## Problem statement
Restate word for word the lines of the records below, starting at the line that contains "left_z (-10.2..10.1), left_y" and ending at the line that contains "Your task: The", with both of those lines included and nothing else.

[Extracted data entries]
- - - -

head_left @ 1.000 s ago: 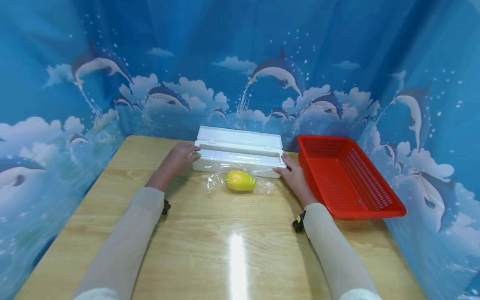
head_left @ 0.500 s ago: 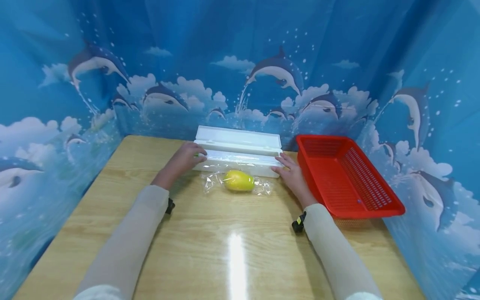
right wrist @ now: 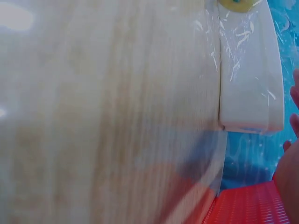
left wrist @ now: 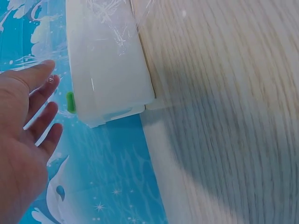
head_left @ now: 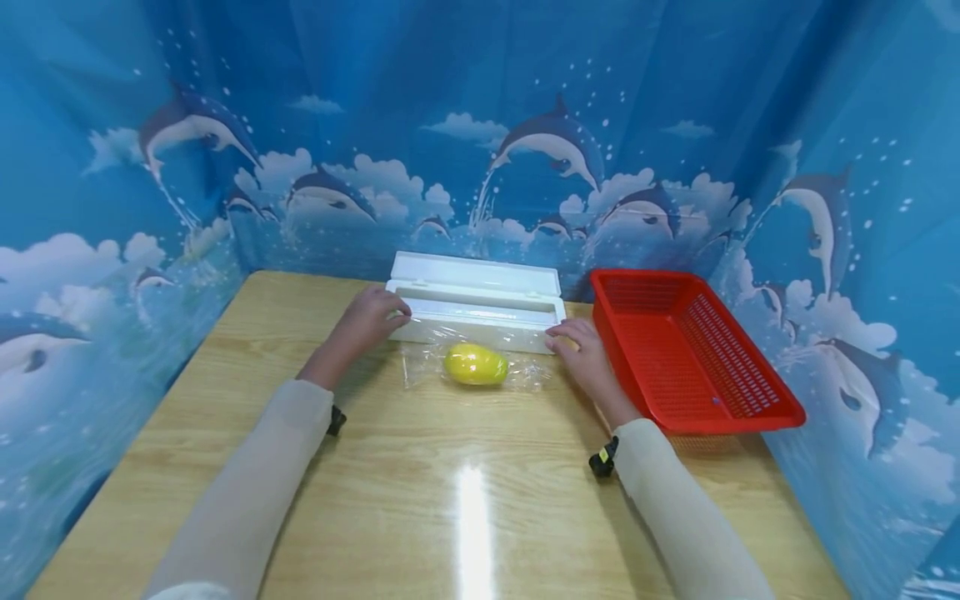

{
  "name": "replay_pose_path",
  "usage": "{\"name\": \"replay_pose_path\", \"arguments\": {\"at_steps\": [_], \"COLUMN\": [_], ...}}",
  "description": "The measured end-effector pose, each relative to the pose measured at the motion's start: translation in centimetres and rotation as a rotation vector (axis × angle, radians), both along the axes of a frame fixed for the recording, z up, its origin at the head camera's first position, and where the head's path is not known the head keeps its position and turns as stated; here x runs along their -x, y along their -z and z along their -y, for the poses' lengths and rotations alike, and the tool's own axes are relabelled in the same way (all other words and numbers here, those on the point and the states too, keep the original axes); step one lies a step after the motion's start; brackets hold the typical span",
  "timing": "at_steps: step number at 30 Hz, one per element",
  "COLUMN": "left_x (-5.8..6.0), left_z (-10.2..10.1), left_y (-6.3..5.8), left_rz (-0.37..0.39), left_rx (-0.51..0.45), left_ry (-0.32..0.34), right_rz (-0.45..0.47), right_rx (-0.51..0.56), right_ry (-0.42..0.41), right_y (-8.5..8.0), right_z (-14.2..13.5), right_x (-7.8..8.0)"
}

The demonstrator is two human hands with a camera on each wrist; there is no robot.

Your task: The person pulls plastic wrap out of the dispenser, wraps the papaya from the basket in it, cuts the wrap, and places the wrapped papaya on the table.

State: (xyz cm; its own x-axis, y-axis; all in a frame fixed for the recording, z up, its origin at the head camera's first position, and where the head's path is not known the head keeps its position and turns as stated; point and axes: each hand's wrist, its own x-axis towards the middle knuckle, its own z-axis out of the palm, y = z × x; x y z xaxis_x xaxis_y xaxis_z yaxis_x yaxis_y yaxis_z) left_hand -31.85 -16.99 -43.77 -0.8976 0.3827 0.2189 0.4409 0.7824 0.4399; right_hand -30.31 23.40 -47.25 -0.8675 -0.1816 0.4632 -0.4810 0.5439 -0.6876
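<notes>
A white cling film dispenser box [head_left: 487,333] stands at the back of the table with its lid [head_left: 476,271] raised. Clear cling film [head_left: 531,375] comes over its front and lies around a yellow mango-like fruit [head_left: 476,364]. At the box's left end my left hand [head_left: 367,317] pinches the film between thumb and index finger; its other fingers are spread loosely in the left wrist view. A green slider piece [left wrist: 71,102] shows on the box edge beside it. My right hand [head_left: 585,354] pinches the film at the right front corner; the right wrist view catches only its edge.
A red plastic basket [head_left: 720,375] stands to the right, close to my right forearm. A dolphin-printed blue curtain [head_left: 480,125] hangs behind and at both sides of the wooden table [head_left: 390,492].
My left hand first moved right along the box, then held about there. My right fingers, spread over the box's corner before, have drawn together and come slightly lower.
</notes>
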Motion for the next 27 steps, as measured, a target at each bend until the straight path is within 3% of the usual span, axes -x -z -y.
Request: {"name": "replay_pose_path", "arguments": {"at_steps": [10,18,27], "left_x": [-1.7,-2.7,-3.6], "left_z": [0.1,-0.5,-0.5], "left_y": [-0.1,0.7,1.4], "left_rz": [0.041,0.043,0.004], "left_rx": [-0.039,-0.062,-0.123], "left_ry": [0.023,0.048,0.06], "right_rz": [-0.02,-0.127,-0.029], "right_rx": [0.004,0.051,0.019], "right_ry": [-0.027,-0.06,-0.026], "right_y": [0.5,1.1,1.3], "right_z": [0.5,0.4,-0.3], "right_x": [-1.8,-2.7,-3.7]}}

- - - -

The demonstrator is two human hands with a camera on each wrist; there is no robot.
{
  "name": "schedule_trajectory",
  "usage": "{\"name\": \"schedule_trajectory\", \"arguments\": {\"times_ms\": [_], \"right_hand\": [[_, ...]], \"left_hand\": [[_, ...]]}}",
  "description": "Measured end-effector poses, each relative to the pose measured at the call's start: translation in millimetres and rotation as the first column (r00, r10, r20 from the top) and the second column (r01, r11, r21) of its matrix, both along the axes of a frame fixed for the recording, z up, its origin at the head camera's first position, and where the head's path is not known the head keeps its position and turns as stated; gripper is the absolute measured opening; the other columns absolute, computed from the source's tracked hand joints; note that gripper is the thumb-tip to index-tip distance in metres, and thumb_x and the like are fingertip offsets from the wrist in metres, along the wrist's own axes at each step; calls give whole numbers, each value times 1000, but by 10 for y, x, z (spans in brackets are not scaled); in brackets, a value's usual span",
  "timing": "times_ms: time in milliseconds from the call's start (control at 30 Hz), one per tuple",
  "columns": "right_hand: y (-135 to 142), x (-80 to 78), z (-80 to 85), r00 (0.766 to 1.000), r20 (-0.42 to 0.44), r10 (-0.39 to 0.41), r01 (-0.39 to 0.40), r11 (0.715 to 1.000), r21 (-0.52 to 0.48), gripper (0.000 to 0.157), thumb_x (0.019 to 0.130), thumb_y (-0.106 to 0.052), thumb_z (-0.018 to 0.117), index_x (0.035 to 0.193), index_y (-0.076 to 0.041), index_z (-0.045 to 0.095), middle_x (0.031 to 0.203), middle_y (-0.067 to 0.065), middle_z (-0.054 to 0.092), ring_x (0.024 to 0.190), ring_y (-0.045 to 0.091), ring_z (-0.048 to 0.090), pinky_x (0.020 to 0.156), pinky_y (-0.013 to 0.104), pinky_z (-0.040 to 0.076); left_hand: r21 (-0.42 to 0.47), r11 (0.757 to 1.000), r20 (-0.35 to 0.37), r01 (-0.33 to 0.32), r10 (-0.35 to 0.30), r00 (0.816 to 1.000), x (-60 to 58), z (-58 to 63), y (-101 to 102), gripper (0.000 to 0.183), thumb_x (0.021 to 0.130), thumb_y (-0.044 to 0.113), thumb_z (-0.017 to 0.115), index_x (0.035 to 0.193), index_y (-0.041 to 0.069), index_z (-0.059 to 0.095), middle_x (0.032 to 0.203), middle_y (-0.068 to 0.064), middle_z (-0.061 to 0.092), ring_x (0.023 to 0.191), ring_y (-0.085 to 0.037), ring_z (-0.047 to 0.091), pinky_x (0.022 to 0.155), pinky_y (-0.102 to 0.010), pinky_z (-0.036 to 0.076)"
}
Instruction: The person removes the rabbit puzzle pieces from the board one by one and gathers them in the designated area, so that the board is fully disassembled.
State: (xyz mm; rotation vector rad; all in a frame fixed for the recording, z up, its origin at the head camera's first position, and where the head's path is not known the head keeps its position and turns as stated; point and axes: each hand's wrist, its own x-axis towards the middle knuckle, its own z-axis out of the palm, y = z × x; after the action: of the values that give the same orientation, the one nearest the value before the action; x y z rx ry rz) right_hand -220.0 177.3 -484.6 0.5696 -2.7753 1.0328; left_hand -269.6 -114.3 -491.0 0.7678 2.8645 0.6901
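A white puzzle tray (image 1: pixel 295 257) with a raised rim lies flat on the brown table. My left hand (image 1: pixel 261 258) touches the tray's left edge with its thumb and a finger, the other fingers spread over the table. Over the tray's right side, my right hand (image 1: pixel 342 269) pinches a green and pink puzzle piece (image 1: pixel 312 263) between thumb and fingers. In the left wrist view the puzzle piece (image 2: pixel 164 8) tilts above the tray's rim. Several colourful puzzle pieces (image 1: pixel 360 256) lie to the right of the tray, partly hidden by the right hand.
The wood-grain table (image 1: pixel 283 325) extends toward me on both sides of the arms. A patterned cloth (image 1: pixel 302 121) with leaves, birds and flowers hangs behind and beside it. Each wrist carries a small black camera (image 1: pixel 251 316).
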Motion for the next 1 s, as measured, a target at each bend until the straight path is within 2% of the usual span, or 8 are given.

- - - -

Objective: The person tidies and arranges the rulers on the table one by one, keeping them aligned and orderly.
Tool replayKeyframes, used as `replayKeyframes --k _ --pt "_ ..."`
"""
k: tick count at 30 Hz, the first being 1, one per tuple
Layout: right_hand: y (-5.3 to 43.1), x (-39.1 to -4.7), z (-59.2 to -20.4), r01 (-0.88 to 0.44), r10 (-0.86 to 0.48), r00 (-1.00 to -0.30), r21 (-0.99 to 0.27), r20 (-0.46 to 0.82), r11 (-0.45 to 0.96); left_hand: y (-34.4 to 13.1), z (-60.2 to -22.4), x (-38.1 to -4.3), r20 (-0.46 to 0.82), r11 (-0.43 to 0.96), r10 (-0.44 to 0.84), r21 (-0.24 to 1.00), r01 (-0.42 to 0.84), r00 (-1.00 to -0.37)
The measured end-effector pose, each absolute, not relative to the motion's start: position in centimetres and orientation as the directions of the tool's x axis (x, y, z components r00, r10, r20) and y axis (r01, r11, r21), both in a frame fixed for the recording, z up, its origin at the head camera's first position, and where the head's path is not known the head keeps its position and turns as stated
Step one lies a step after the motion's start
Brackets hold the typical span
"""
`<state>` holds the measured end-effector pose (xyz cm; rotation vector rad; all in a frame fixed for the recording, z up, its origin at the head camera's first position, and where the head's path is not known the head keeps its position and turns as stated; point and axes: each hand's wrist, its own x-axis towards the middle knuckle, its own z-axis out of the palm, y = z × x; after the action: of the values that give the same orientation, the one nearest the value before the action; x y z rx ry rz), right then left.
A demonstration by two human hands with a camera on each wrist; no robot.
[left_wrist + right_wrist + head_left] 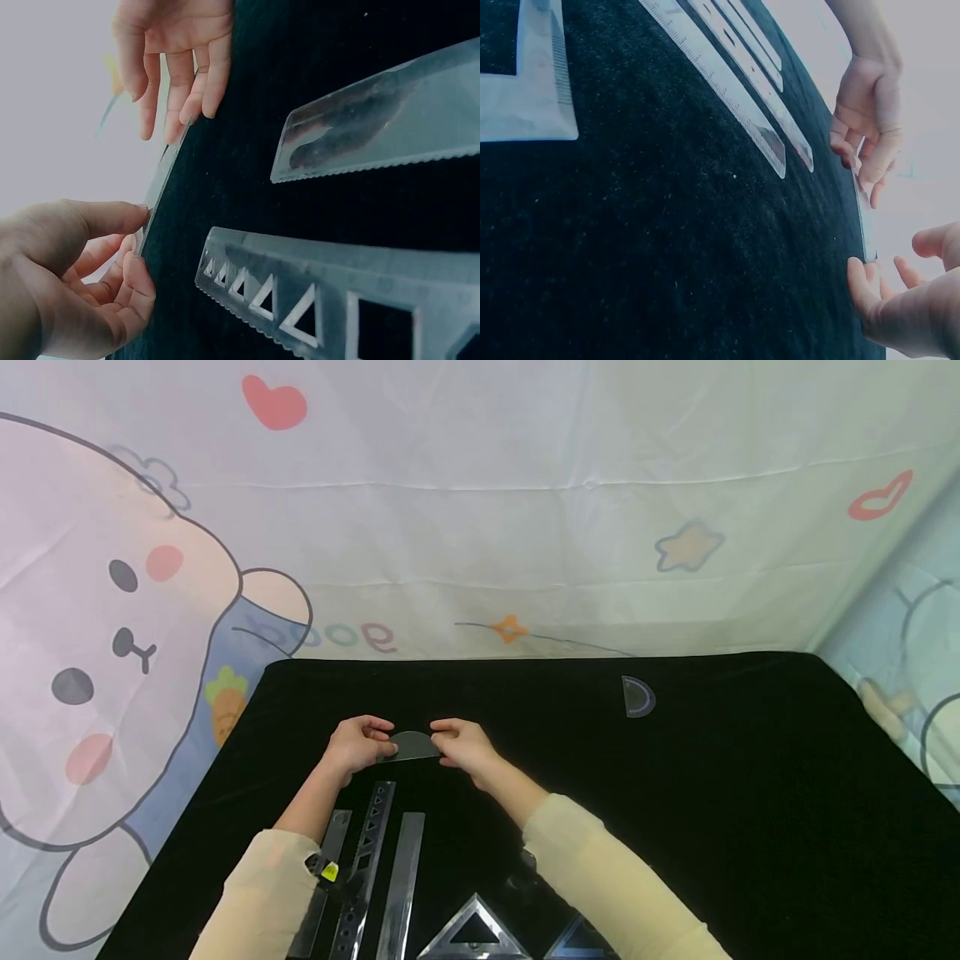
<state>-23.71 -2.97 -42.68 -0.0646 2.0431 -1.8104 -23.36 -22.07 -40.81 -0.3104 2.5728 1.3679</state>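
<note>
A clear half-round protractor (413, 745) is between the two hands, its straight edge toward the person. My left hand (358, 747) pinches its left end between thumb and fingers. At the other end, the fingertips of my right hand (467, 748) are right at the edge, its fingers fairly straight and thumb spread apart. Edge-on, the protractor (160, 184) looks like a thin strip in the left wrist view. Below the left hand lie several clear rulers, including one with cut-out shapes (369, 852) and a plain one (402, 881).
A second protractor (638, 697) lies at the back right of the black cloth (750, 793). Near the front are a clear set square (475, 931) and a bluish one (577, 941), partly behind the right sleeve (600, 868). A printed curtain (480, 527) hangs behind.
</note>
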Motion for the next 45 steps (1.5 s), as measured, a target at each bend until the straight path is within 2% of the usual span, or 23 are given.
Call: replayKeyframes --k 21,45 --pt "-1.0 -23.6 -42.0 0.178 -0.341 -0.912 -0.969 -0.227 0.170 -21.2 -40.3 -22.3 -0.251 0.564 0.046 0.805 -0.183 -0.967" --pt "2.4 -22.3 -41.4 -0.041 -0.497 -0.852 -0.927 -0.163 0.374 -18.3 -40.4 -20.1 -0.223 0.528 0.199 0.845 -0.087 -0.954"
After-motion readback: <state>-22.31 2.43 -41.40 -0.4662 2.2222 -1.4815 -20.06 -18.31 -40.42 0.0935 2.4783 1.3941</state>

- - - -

## Answer to the exercise
  "COLUMN": "left_x (-5.8..6.0), left_z (-10.2..10.1), left_y (-6.3..5.8), left_rz (-0.37..0.39), left_rx (-0.51..0.45), left_ry (-0.32..0.34), right_rz (-0.45..0.47), right_rx (-0.51..0.56), right_ry (-0.42..0.41), right_y (-8.5..8.0), right_z (-14.2..13.5), right_x (-7.8..8.0)"
}

The demonstrator is two human hands with a camera on each wrist; there is no robot.

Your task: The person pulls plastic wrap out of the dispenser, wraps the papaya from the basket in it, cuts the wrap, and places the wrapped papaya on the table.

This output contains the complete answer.